Ar an ceathrú lá is fiche de mí na Nollaig, scríobh Stephen J. Turnbull:
> So after dealing with the test all characters issue[1] I noticed that
> charsets-in-region and charsets-in-string were failing. I suspect the
> reason is that in the Unicode build the precedence lists are not tuned
> right. I guess a real fix would need to be some intelligent approach
> to modifying the precedence list according to the charsets used at
> read time or input (although that won't work if the input is
> Unicode). The other problem is that "intelligent" really means
> constructing some kind of precedence graph, and it could easily be
> impossible (eg if both Chinese and Japanese were used in the same
> file, you'd need a language tag to disambiguate).
>
> I guess the first thing I'd try is ensuring that ISO charsets come
> before the windows-xxx and IBM CPxxx versions.
>
> Any other suggestions?
We could disable the charsets-in-region tests on the Unicode builds. Or have
a defined order we expect depending on the current language environment; but
to be honest, with unicode-internal, the output of charsets-in-region isn’t
something the user is going to care about, I would lean more towards the
former.
> Footnotes:
> [1] By the way, why does the Unicode build have a 2^30 repertoire?
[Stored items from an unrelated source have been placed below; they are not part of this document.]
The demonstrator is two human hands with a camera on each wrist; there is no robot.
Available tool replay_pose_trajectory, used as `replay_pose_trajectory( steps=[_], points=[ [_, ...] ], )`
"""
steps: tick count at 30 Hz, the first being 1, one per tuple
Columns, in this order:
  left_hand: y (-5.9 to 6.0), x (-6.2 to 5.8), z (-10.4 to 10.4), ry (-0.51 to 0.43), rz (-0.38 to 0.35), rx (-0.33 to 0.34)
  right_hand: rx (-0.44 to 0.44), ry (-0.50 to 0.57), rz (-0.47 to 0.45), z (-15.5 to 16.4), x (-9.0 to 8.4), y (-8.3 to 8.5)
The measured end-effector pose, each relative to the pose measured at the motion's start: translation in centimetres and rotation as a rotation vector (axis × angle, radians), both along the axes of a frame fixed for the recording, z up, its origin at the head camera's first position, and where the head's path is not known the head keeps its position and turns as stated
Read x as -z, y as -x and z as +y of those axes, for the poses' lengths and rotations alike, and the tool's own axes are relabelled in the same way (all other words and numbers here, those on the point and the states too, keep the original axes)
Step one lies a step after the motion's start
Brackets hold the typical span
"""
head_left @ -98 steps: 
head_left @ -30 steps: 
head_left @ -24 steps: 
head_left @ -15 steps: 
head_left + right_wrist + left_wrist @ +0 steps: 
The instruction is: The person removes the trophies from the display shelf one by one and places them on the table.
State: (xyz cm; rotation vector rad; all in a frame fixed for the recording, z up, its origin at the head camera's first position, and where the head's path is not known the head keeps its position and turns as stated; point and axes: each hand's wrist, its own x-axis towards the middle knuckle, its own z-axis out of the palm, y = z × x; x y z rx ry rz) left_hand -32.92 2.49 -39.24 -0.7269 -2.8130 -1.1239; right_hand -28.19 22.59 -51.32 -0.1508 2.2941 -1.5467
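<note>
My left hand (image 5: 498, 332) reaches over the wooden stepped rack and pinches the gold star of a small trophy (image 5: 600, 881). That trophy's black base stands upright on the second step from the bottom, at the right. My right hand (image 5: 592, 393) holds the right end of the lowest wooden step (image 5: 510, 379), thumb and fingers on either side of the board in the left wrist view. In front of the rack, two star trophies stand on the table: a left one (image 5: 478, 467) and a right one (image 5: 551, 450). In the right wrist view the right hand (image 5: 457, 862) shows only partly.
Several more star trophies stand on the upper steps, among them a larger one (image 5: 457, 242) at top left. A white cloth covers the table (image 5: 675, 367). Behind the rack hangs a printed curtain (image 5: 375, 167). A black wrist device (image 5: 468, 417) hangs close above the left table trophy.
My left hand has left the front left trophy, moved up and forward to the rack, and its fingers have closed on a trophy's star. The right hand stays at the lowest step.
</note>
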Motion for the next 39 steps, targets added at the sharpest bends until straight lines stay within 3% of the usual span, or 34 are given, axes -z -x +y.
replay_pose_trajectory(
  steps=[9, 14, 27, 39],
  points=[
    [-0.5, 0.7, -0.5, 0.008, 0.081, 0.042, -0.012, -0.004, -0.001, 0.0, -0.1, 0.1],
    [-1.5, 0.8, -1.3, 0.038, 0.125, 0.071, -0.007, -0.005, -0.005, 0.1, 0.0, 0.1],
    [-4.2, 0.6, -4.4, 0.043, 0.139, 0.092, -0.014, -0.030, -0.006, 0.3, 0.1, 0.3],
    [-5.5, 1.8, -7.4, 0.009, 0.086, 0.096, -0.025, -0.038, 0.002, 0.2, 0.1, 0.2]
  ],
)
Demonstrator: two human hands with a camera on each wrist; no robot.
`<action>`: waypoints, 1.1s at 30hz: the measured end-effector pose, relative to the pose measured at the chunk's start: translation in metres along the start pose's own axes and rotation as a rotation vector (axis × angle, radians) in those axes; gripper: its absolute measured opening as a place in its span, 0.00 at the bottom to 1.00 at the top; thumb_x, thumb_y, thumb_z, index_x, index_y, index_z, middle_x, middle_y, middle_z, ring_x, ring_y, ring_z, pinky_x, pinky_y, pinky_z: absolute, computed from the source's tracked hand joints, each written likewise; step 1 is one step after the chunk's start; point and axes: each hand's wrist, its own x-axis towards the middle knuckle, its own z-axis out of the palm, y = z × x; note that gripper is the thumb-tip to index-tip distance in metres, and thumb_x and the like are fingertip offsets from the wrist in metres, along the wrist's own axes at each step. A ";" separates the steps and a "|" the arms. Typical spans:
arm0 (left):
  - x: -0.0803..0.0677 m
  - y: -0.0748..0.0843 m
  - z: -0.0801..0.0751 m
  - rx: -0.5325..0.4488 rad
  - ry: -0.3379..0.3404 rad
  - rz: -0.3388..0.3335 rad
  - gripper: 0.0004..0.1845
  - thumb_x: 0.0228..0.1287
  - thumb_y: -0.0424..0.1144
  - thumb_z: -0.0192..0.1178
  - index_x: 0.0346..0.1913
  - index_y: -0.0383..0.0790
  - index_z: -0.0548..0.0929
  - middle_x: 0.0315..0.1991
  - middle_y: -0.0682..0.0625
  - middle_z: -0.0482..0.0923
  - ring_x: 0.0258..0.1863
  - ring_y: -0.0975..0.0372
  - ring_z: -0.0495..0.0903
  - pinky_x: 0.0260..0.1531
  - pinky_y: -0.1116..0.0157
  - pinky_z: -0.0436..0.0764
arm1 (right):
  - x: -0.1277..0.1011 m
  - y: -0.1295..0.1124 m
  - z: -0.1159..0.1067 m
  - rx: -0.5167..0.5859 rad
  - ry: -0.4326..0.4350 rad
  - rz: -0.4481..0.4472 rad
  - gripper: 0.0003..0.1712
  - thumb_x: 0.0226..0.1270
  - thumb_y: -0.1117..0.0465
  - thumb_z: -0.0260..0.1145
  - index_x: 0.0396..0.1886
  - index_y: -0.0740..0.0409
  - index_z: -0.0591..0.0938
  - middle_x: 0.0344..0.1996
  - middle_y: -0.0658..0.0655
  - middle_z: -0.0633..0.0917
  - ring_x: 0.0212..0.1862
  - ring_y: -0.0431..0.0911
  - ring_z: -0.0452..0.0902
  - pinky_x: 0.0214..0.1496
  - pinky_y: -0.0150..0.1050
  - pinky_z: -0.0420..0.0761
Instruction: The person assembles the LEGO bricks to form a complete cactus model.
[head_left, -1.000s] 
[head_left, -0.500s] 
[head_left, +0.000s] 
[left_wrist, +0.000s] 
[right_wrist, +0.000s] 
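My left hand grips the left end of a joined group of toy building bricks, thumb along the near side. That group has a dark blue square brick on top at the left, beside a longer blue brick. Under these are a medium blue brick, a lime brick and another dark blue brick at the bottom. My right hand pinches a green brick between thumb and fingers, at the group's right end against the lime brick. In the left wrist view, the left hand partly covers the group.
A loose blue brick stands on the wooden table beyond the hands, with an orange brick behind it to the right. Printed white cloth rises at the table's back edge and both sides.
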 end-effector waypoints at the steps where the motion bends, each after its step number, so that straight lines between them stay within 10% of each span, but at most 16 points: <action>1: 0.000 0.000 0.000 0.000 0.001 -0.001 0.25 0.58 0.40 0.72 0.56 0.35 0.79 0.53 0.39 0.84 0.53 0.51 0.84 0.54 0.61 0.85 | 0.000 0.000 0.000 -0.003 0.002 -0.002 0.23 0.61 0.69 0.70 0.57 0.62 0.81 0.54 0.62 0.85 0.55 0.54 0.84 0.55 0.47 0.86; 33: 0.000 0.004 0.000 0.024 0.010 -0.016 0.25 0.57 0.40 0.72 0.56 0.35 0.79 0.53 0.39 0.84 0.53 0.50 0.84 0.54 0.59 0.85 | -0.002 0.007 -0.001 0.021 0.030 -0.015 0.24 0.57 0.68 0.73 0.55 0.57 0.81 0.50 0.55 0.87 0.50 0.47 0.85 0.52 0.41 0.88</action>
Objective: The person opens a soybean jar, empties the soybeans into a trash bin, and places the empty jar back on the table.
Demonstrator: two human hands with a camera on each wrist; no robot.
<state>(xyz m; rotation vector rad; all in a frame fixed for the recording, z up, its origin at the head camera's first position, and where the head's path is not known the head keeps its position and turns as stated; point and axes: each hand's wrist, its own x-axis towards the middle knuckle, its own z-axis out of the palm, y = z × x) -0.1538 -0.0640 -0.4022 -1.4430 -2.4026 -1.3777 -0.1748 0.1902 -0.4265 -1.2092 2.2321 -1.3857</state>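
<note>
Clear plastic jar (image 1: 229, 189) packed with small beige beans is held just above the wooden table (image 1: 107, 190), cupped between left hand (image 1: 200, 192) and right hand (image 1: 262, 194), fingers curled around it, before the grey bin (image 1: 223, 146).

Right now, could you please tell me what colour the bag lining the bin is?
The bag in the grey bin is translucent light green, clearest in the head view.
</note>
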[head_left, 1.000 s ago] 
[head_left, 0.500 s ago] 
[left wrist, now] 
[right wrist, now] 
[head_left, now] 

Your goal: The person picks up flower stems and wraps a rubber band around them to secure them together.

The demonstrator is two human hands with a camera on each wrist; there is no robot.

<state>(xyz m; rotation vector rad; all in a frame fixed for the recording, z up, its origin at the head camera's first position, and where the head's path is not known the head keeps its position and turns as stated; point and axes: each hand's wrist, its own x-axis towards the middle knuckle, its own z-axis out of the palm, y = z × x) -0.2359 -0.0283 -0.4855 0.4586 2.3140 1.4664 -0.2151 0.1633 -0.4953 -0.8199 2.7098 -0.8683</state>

> ISO 10646 has a 2^31 repertoire IIRC (maybe 2^32?), but Unicode only
> has 2^21 (precisely, 2^20+2^16).
Ben’s choice. We do need more than 2^21, for our invalid sequence
characters, but we certainly don’t need the full 2^30.
--
‘As I sat looking up at the Guinness ad, I could never figure out /
How your man stayed up on the surfboard after forty pints of stout’
(C. Moore)